IMHO, Bye bye decodance! [snark snipped for peaceful purposes!]
Regards, and Happy New Year (and New Decade, so they say !)
[Notes: My post provoked an unfortunate reaction at another blog. It was acerbically critiqued at, with key comment here: Neil Bates Owes Me $160. In that comment Prof. Chad Orzel of Uncertain Principles sci-blog admitted that my math was not wrong as he had claimed. He still doesn't think it proves any good point about quantum measurement, and he may be right (not that it's always clear what the implications of a quantum experiment are anyway!) But readers should decide that for themselves.
Even though him checking some things could have avoided misunderstandings, I don't blame him for most of that. First, my presentation was not adequately clear for various reasons.

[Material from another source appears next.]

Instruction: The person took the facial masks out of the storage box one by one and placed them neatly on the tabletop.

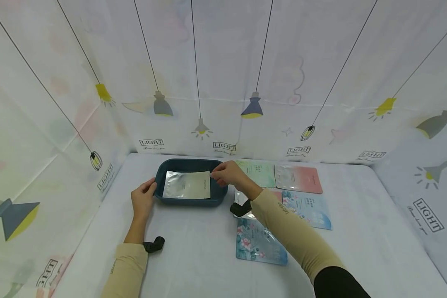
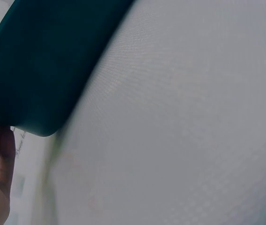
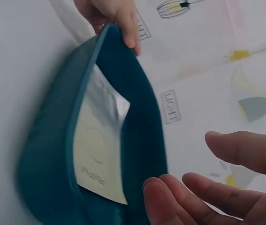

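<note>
A dark teal plastic tray (image 1: 190, 202) stands toward the back left of the table. Inside it lies a cream and silver mask sachet (image 1: 188, 185), whose lower end shows print in the right wrist view. My left hand (image 1: 143, 198) holds the tray's left end, fingers over the rim. In the left wrist view the tray's dark outer wall (image 2: 39, 61) fills the upper left, above those fingers. Over the tray's right end is my right hand (image 1: 231, 174), close to the sachet's right edge. In the right wrist view its thumb and fingers (image 3: 158, 199) are parted, with nothing between them.
Right of the tray lie several sachets: a green one (image 1: 258, 171), a red and silver one (image 1: 299, 179), a blue one (image 1: 313, 209) and a blue floral one (image 1: 258, 244). Another (image 1: 240, 197) is partly under the right forearm. A printed curtain (image 1: 223, 82) surrounds the white table (image 1: 193, 256).
</note>
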The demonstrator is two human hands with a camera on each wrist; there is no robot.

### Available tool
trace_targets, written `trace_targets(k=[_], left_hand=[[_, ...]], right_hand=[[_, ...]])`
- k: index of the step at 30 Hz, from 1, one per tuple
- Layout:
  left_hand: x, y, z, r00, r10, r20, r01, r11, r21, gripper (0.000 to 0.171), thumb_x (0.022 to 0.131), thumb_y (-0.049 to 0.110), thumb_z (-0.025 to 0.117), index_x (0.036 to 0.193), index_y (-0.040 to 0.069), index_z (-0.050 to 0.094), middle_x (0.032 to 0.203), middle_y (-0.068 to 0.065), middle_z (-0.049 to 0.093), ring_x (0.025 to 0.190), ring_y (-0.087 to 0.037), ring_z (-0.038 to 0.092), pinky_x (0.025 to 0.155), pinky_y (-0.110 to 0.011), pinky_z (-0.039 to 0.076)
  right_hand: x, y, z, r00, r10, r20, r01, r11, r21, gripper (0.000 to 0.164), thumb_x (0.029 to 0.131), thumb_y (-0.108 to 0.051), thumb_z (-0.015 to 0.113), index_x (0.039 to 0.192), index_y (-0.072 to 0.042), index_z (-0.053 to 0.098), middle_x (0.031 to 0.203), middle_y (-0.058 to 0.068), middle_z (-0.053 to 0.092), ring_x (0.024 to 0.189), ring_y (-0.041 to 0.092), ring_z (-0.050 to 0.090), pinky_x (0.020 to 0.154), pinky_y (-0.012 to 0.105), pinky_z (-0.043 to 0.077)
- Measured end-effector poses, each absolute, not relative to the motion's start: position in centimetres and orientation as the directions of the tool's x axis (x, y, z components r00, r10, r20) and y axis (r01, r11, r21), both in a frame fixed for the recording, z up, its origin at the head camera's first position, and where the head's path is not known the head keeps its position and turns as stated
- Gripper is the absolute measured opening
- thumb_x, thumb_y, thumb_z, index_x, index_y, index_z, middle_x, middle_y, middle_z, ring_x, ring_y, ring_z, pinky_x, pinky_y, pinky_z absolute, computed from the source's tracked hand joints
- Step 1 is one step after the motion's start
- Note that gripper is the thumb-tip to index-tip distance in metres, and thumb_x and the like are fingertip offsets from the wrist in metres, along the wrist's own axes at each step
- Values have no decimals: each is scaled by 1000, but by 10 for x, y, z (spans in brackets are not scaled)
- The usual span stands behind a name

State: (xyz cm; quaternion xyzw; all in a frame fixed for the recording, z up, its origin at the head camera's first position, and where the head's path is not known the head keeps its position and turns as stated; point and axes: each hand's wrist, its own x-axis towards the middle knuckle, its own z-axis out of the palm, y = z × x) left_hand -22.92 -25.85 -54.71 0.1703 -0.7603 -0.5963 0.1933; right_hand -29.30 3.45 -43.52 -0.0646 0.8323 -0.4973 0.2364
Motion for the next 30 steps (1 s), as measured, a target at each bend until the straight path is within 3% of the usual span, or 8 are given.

Also, it was not fair for me to fish for a response from him (in the hope of garnering attention and "publicity") as even some part of referencing his former posts. I didn't mean to anger anyone or make a feud. Sadly it did, and I apologize for that. My main reason for noting his MZI example was it corresponding to how I could show there is a distinction between superpositions and mixtures at the critical juncture. Also, it or similar is in his new book which is selling well and deservedly so.
As to where the "mixture" is to be imagined found. If we can tell the difference between a real mixture and the actual superpositions, even after decoherence - then the claim "there's no way to tell the difference" is wrong. Chad Orzel used the similar phrase "since the end result is indistinguishable from a situation in which you have particles that took one of two definite paths" in the above link.
However, he was imagining a mixture occurring even before we recombined into BS2. Now we have to ask: in which treatments of this problem, would the output from BS2 be considered a mixture? Well, in order to have any significance to the measurement problem in the case of detectors just past BS2 - the mixture would have to be present outside BS2. But then, the result (50/50) would not agree with this experiment. OTHO - (and this is a supreme irony) - if you take the mixture as present before entering BS2, then entering photons would turn back into a superposition anyway! In that case we'd get my result, but it wouldn't help show selection at detectors. So DI either fails to be relevant to detection issues, or it is factually wrong.
BTW I wish no continuing "feud" as such, just fresh looks at this problem. tx!]